• Nandini

Can cats do math?

Updated: Apr 21, 2021

When I say cat, I really am referring to the following:

Yes, it is true, cats are known to possess certain math skills in their own feline manner. Although it is obvious, they don’t have the knowledge of trigonometry or geometry as we do, but they sure understand the concept of ‘more and less’.

Every cat owner knows they get notified by their cat if the food dish is getting empty or the water is relatively less in the bowl. Furthermore, as they grow, cats can adeptly tell the difference between heights.

Albeit, this is still an ongoing study and researchers have found similarities between the thinking process of fish and that of cats. Fish swim in schools, and that’s how they learn to count. Likewise, adult cats or rather mother cats can identify if one of the kittens is missing.

Deceptively, it becomes easier to recognize the variance if the comparison is between very different quantities. Weber’s Law predicts the latter statement.

It is easier to tell that circle B has more dots in a glance. This is known as subitizing. However, to predict the answer in the case of circles C and D, we have to count.

A representation of Weber's Law

Cats can often be seen exploring the furniture in your house at different heights and land perfectly in a swift motion wherever they plan to. They have an immediate and accurate reckoning of the height, the force, or the distance without needing to pause.

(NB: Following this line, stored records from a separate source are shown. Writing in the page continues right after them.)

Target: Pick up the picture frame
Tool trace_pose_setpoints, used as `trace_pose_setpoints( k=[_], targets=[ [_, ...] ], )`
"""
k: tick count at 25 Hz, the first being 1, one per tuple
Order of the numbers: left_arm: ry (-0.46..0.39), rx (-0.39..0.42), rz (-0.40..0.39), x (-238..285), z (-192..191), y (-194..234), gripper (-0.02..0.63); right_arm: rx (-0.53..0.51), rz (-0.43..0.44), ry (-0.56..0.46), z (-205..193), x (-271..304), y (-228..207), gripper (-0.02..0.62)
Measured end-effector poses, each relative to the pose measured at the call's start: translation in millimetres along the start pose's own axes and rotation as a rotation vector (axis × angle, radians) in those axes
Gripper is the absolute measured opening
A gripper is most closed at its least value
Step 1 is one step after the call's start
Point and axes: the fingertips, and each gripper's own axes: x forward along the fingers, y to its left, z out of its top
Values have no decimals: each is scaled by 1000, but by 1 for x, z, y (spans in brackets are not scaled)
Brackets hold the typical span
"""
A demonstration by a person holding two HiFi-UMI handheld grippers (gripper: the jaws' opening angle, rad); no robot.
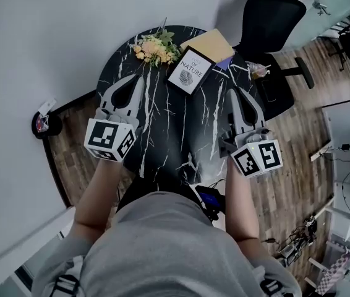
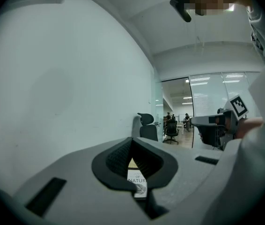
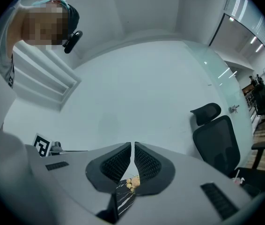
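Note:
The picture frame (image 1: 190,71), white with a leaf print, lies on the far half of the round black marble table (image 1: 175,135). It also shows through the left gripper's jaws (image 2: 137,184). My left gripper (image 1: 140,79) hovers over the table's left side, short of the frame and left of it, its jaws shut with nothing in them (image 2: 132,140). My right gripper (image 1: 230,90) is over the right side, just right of the frame and nearer me, also shut and empty (image 3: 133,144). Neither gripper touches the frame.
A bunch of yellow flowers (image 1: 155,48) lies left of the frame and a yellow book (image 1: 212,44) behind it. A black office chair (image 1: 274,23) stands beyond the table's right edge, with a small cup (image 1: 257,71) near that edge. A white wall runs along the left.

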Motion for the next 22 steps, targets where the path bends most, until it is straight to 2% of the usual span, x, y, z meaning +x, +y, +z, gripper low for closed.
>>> trace_pose_setpoints(
  k=[6,14,22],
  targets=[
    [4,-1,31,11,-1,-6,6,15,36,12,-3,8,-16,29],
    [24,-11,33,21,-10,-7,6,34,25,15,-10,12,-28,29],
    [29,-19,-25,38,-17,-6,6,39,-16,32,-19,23,-36,29]
  ],
)
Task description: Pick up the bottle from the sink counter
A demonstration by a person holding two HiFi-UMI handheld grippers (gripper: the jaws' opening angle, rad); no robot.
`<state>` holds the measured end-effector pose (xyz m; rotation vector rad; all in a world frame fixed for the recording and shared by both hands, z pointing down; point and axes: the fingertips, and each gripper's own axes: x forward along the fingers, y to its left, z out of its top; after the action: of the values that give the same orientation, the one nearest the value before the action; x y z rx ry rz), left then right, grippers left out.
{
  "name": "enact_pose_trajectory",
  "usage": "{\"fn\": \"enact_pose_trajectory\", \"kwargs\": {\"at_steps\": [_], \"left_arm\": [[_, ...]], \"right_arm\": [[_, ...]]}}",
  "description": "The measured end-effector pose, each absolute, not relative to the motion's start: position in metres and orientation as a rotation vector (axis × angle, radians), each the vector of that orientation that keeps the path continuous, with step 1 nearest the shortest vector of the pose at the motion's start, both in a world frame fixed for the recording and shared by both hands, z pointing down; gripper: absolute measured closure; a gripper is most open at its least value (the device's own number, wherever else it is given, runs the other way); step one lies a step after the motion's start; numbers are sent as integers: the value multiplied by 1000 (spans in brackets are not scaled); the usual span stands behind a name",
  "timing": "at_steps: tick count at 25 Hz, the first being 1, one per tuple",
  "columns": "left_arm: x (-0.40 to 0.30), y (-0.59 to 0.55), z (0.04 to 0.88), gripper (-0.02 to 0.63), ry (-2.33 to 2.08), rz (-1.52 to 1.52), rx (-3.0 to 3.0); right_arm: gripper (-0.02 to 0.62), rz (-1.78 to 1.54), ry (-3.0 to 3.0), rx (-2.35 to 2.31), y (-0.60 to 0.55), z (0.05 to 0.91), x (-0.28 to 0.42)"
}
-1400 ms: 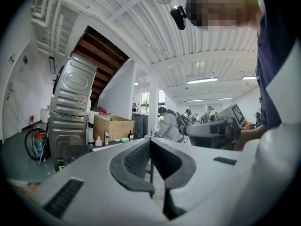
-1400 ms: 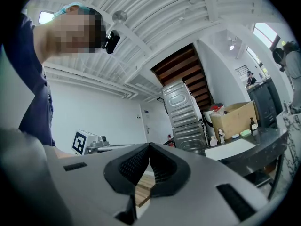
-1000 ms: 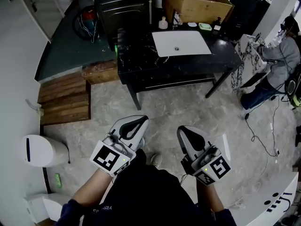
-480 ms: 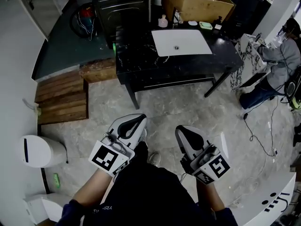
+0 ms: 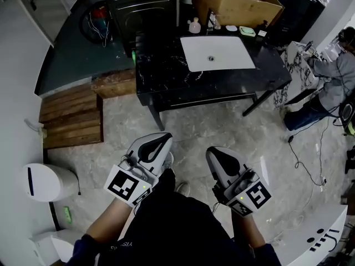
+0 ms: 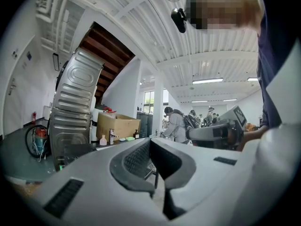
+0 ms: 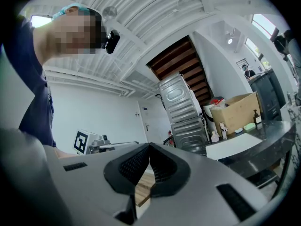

Of course, this sounds similar to subitizing, except cats are not as fast in differentiating between two different quantities, especially when they aren’t interested or want to nap.

These feline beings are very distinct from humans, I mean bananas are closely related to us than cats. Nonetheless, unlike bananas, cats may understand the abstract concept of numbers.

Collectively, cats cannot do all of the math but are smarter than they are considered and adorable at the same time.


Sources: Milius, S. (2016, December 12). Animals can do 'almost math'. Animals can do 'almost math' | Science News for Students.

Chorney, S. C. (2018, February 6). Science Says Dogs Can't Count but Cats Might, While Frogs and Chickens Are Math Whizzes.